George and that Darn Motorcycle
I’ve told him time and time again to get rid of that motorcycle. Also, I’ve said “don’t pass on the right”. In addition, I’ve said “don’t date other women and take them out on the motorcycle” and “Why don’t we just elope? You could wear that Armani tux, I could wear something flowing that would make me look deceptively tall and then we could just lounge at your villa for the next decade or so”. But would he listen? No. Thankfully, he is alright. I have, of course, magnanimously offered to help in his recovery process. I have been told that I have mad sponge bath skills.
Seriously, I hope he and his friend are ok.
That Rain Thing
Ok, when I said I’d like to see rain here in California, I meant that I’d like a day where I can read curled up with my blankie while listening to the dulcet tones of rain gently pitter pattering off the tin roof above my head. What I did not mean—anything so violent that I am woken up from a sound sleep, heart pounding and grabbing my spork and chair because I think we’re under attack. That is not what I meant. You really do have to be rather specific with the universe, otherwise it takes all sorts of liberties.
I Love Spies
I love spies. James Bond—love him even though he’s often a bit of a whore. Lee Stetson (aka Scarecrow)—love him because even though he wants to be a rogue, he’s really not. Michael Vaughn—love him. Michael Westin—clearly destined for greatness. Now I realize that I’ve just described characters, and that in real life they might not be all manly and manly and manly… but I love them anyway.
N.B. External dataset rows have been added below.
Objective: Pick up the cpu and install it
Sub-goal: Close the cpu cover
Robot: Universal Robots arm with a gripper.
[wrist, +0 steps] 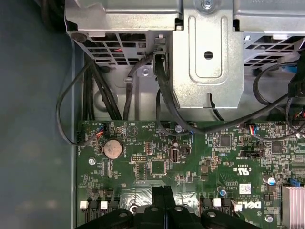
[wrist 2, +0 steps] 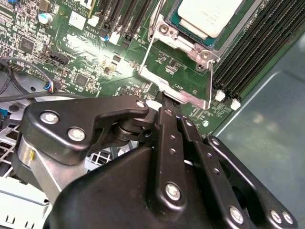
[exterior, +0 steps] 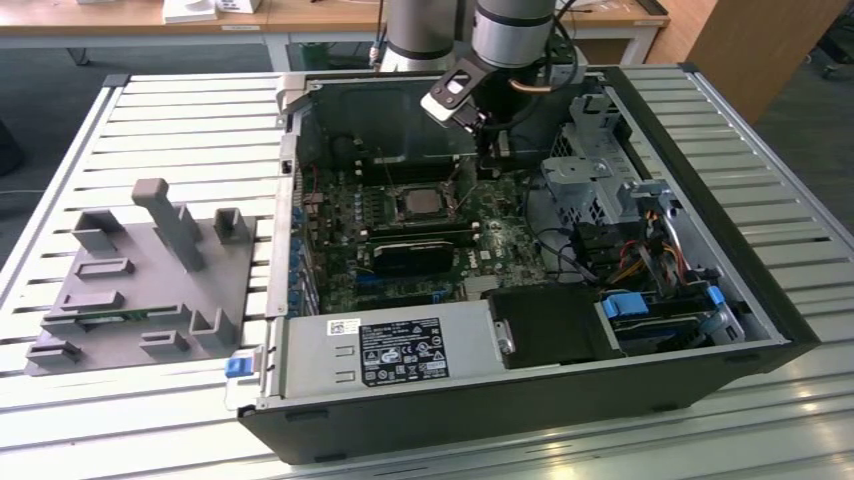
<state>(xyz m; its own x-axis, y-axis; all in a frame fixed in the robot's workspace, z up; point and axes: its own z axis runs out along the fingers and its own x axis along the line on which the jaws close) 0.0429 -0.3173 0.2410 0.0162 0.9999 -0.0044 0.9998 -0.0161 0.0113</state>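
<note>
The cpu (wrist 2: 209, 14) has a pale, satin metal lid; the claw (wrist 2: 164, 101) is matt black, the motherboard (wrist 2: 71, 57) glossy green, the slatted tabletop (exterior: 174, 130) brushed metal.

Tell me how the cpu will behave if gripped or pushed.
The cpu is a thin flat square, so probably stiff, light and unlikely to roll. Its smooth metal top looks slippery. It sits recessed in the socket, so a sideways push would probably be stopped by the rim.

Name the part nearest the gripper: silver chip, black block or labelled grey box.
The cpu, the silver chip in the socket. The black block and grey box lie farther from the gripper.
</note>
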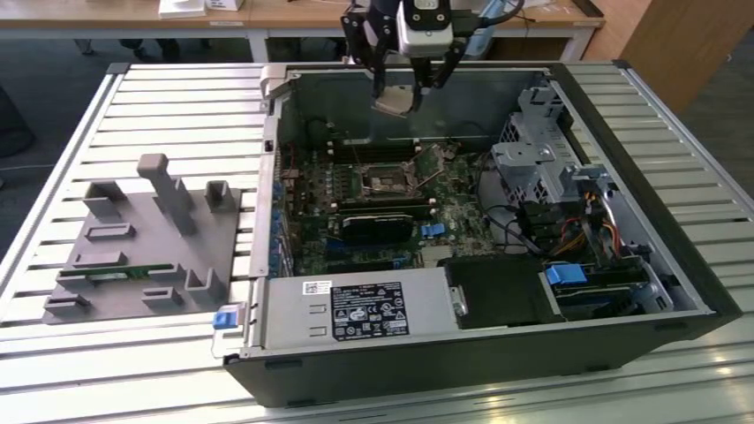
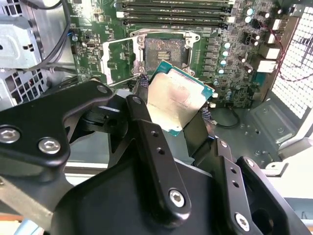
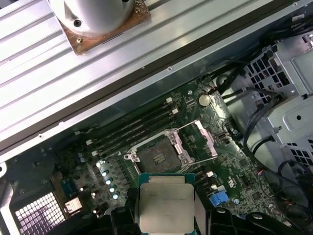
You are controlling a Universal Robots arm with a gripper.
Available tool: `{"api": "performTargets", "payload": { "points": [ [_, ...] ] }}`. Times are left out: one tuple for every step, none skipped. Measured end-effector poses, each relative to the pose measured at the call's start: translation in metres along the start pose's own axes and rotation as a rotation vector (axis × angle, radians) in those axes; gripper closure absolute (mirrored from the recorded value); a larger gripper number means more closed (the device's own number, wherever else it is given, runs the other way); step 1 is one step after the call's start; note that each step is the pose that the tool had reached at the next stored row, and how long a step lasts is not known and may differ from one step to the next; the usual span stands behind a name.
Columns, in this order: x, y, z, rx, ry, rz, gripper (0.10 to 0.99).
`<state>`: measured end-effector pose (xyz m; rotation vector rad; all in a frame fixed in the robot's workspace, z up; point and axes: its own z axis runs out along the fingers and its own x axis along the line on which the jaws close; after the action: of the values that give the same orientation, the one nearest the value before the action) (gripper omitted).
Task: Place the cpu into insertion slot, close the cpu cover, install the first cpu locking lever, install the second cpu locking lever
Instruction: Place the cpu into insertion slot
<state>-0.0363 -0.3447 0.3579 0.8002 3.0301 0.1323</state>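
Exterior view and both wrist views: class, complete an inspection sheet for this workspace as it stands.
Surface: slatted metal table, carrying an open computer case.
Job's things: cpu held clear of the empty socket; cpu cover raised open.
Clutter: grey moulded fixture at the exterior view's left.
Hand: shut on the cpu, over the case.
Cables: bundle beside the drive cage.
Surroundings: wooden desks behind.
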Motion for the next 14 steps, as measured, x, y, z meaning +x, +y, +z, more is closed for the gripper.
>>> {"api": "performTargets", "payload": {
  "points": [
    [0.0000, 0.0000, 0.0004, 0.000, -0.0005, 0.006, 0.549],
    [0.0000, 0.0000, 0.0008, 0.000, -0.0010, 0.012, 0.549],
    [0.0000, 0.0000, 0.0012, 0.000, -0.0015, 0.018, 0.549],
    [0.0000, 0.0000, 0.0017, 0.000, -0.0021, 0.025, 0.549],
    [0.0000, 0.0000, 0.0021, -0.001, -0.0027, 0.032, 0.549],
    [0.0000, 0.0000, 0.0025, -0.001, -0.0032, 0.038, 0.549],
    [0.0001, 0.0000, 0.0028, -0.001, -0.0038, 0.045, 0.549],
    [0.0001, -0.0001, 0.0037, -0.001, -0.0054, 0.064, 0.549],
    [0.0001, -0.0001, 0.0040, -0.001, -0.0059, 0.070, 0.549],
    [0.0001, -0.0001, 0.0044, -0.001, -0.0064, 0.077, 0.549],
    [0.0001, -0.0001, 0.0047, -0.001, -0.0070, 0.083, 0.549],
    [0.0001, -0.0001, 0.0049, -0.001, -0.0074, 0.089, 0.549],
    [0.0002, -0.0002, 0.0053, -0.002, -0.0078, 0.094, 0.549],
    [0.0002, -0.0002, 0.0057, -0.002, -0.0082, 0.098, 0.549]
  ]
}}
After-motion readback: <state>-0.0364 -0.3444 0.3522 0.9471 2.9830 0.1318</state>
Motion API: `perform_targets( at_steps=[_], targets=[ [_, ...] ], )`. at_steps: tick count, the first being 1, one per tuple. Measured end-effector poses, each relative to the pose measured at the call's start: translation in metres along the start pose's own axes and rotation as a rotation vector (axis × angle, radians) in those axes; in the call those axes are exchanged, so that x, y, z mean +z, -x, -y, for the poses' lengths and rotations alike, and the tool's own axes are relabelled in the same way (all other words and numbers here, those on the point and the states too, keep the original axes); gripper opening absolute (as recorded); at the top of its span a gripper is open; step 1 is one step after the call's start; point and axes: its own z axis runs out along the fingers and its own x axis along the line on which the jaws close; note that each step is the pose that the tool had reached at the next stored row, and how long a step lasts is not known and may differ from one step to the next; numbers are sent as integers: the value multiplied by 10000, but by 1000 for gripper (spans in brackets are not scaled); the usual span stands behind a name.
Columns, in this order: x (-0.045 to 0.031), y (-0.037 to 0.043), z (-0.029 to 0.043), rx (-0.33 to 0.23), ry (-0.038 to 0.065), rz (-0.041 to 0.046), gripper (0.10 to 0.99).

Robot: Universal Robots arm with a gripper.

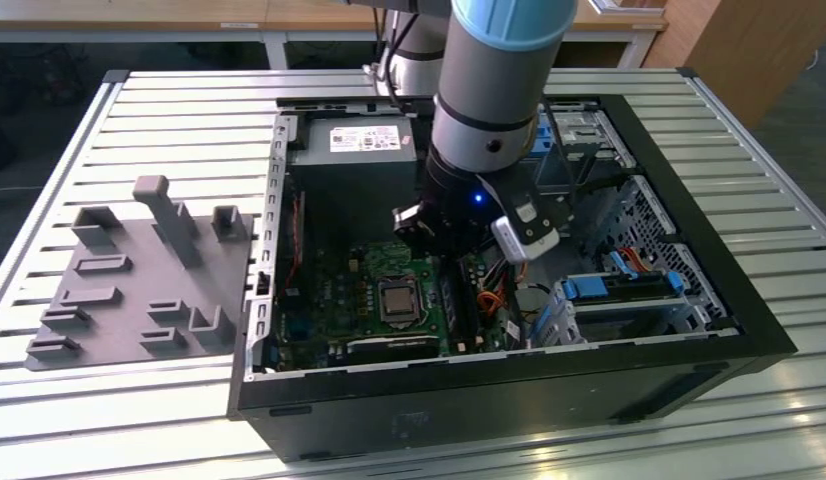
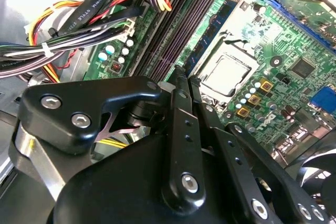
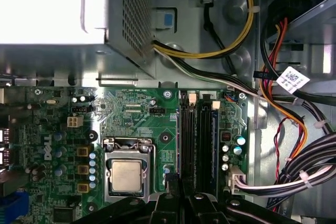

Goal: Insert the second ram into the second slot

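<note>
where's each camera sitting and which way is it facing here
Exterior view: off the arm, above the open computer case, looking down at the arm and gripper over the motherboard.
First wrist view: on the wrist, facing straight onto the motherboard; gripper at the edge.
Second wrist view: on the wrist, looking slantwise past the gripper.
Both wrist views share the processor socket and ram slots.
</note>
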Motion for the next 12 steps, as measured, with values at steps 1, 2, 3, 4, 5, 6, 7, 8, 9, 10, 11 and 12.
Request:
perform_targets(
  at_steps=[1,2,3,4,5,6,7,8,9,10,11,12],
  targets=[
    [4,1,0,4,0,0,137],
    [5,2,0,5,-2,-1,137],
    [6,5,0,6,-2,-1,137],
    [9,9,0,6,-1,0,137],
    [11,14,0,8,1,0,137],
    [12,21,0,13,0,0,137],
    [13,30,0,16,-1,0,137],
    [17,37,0,21,2,0,137],
    [20,42,-1,27,3,0,137],
    [21,45,0,29,1,0,137],
    [24,46,0,30,1,-1,137],
    [27,47,0,30,2,0,137]
  ],
)
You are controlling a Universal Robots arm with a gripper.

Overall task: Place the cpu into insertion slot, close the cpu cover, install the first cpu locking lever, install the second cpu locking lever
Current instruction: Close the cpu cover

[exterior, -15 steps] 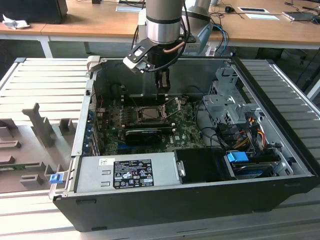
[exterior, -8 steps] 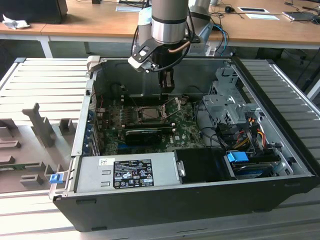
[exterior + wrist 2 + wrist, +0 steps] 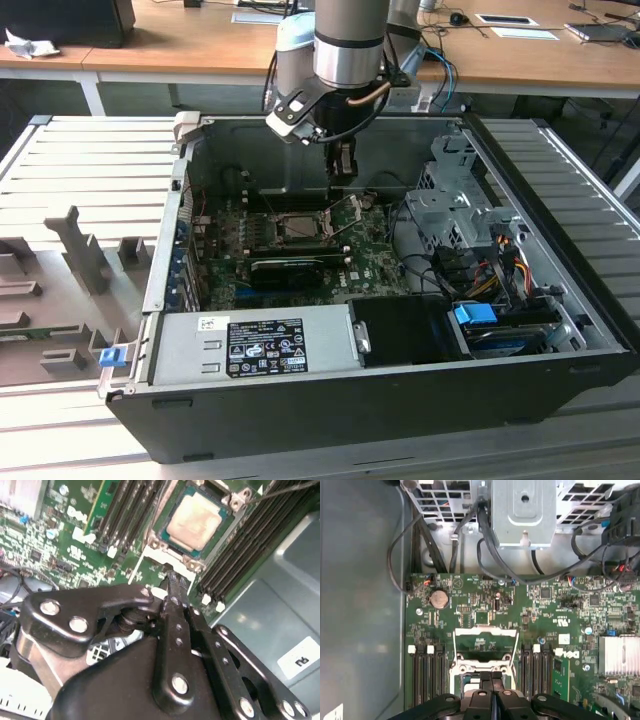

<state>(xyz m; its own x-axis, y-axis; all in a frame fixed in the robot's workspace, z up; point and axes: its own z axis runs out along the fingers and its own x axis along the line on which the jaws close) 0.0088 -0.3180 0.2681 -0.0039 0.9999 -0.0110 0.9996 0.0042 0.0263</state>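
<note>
gripper (image 3: 173, 578): fingers pressed together, nothing between them, tips just beside cpu cover (image 3: 485, 630), contact unclear | cpu cover: swung open, off the socket | cpu (image 3: 195, 520): seated flat in socket, uncovered | motherboard (image 3: 545, 610): inside open computer case (image 3: 400, 395), arm reaching down in

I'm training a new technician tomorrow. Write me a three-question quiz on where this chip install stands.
1. True or false: the chip already lies in place on the board.
2. The gripper is: A) spread wide, B) shut, fingers together, C) clamped on a cable.
3. Fill in: the cover is ____, not folded down over the chip.

Key: 1 true. 2 B. 3 open.
</note>
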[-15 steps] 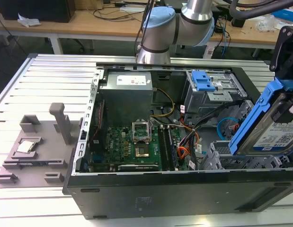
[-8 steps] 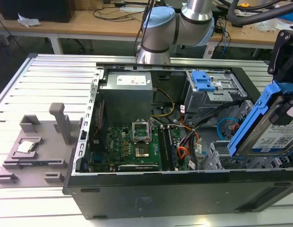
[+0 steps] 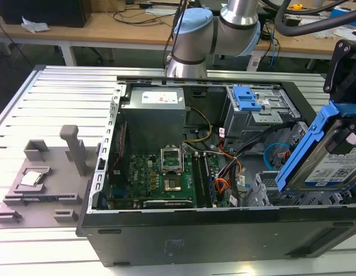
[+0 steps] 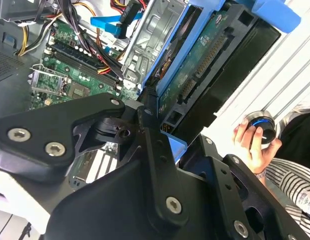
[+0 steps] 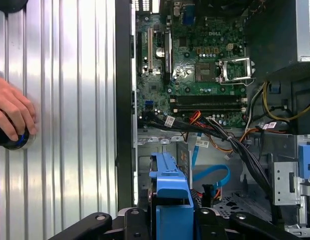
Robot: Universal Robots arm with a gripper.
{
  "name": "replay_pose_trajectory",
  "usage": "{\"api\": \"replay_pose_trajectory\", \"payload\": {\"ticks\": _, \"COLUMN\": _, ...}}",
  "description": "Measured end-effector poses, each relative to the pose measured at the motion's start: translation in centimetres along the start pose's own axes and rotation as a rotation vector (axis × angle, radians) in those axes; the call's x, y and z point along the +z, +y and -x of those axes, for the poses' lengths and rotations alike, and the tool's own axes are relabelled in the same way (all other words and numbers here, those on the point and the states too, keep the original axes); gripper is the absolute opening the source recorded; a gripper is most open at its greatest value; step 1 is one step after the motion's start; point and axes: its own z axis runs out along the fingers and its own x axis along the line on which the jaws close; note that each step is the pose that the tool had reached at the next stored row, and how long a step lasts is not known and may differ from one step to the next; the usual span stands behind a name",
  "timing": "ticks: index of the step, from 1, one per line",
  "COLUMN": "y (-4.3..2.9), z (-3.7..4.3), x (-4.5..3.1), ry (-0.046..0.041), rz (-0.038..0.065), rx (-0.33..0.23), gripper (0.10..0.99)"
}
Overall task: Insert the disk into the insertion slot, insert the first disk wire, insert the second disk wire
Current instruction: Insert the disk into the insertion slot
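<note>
Pinching the disk (image 3: 330,167), the gripper (image 3: 345,129) hangs it tilted just above the insertion slot (image 3: 267,190); its long axis slants down toward that bay.

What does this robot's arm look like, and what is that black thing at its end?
The arm is made of round silver tubes linked by fat joints with pale blue caps. A thick black hose curves near it. The black thing is the gripper, built from flat, angular black metal links bolted together with shiny silver screws.
</note>
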Motion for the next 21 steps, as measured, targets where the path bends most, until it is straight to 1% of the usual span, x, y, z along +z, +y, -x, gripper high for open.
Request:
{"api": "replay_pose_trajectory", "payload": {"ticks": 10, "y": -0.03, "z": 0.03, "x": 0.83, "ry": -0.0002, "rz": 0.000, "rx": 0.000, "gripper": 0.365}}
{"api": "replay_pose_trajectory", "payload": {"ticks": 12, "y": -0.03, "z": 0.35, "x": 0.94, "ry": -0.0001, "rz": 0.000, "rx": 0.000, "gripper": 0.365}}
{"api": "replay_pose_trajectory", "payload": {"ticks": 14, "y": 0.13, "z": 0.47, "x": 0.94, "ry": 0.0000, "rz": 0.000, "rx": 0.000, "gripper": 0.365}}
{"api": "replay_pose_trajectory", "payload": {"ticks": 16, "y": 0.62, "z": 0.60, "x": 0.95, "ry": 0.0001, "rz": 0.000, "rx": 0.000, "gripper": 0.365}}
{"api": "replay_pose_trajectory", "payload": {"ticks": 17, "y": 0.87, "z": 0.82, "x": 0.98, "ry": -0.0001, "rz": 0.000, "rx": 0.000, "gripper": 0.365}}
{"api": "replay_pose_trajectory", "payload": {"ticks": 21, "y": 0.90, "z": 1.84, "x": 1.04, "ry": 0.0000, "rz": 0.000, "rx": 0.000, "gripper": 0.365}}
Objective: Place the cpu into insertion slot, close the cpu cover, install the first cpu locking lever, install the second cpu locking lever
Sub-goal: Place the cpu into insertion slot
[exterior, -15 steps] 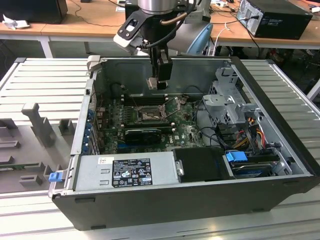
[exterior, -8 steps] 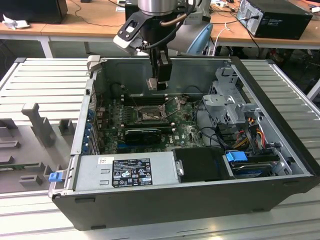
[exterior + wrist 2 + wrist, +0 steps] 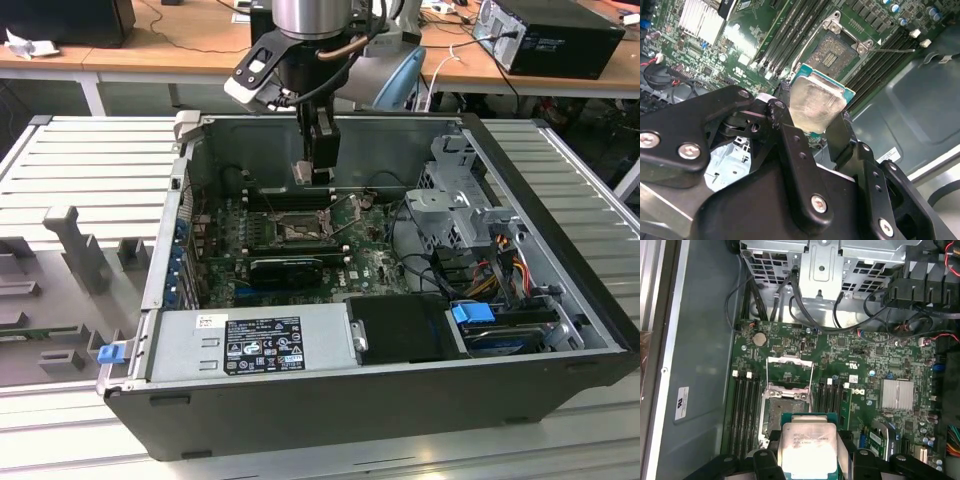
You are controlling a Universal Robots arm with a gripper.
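Note:
My gripper (image 3: pixel 316 172) hangs inside the open computer case, shut on the cpu (image 3: pixel 304 172), a small silver-topped square chip with a beige-green edge. Both wrist views show the cpu (image 3: pixel 816 104) (image 3: pixel 807 444) clamped flat between the two black fingers (image 3: pixel 785 131). The insertion slot (image 3: pixel 300 233) (image 3: pixel 781 409) (image 3: pixel 832 54) lies open on the green board just below and ahead of the chip, which is apart from it. The cpu cover (image 3: pixel 789 360) stands raised at the slot's far side, with thin lever rods (image 3: pixel 813 376) swung up beside it.
Black memory slots (image 3: pixel 746 410) flank the socket on both sides. A black graphics card (image 3: pixel 285 268) lies in front of it, and a grey power supply (image 3: pixel 250 342) fills the case front. Drive cages and cables (image 3: pixel 455 215) stand at the exterior view's right. The case walls (image 3: pixel 180 200) enclose the board.

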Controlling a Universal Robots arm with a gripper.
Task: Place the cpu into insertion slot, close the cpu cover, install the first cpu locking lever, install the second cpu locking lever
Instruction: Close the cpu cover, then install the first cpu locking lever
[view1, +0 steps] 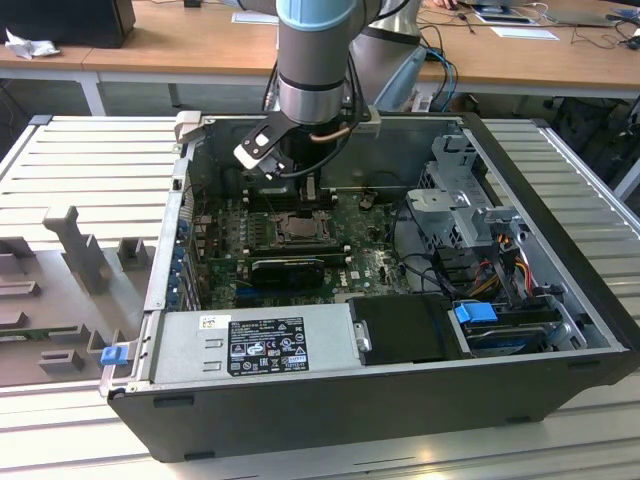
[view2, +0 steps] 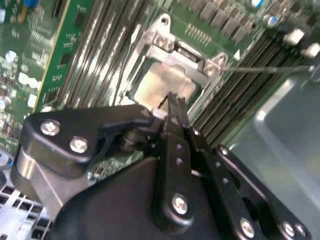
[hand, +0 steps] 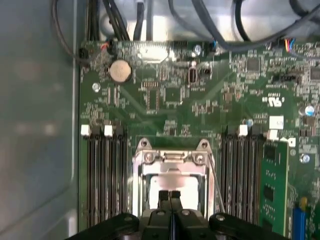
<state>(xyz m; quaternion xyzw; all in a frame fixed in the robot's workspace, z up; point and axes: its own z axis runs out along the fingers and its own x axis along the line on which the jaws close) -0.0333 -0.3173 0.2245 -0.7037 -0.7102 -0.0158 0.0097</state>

Even though all these characters are fine examples of “rugged-but-look-fine-in-a-tux”-ness, I think I love them because they are so darn capable. It is blazingly obvious that I need a capable man. He needs to be able to enjoy a night (or more realistically early afternoon) out watching musical theater, and then he needs to take me home and build me something out of wood. Wait, that sounds wrong… well, not entirely wrong… uh, you get the idea.
LA, Where Dating Comes to Die
Good news! The “LA, Where Dating Comes to Die” line of merchandise should be coming soon. I’m seriously in the process of trademarking and designing. My love life is ridiculous—I should at least profit from its insanity.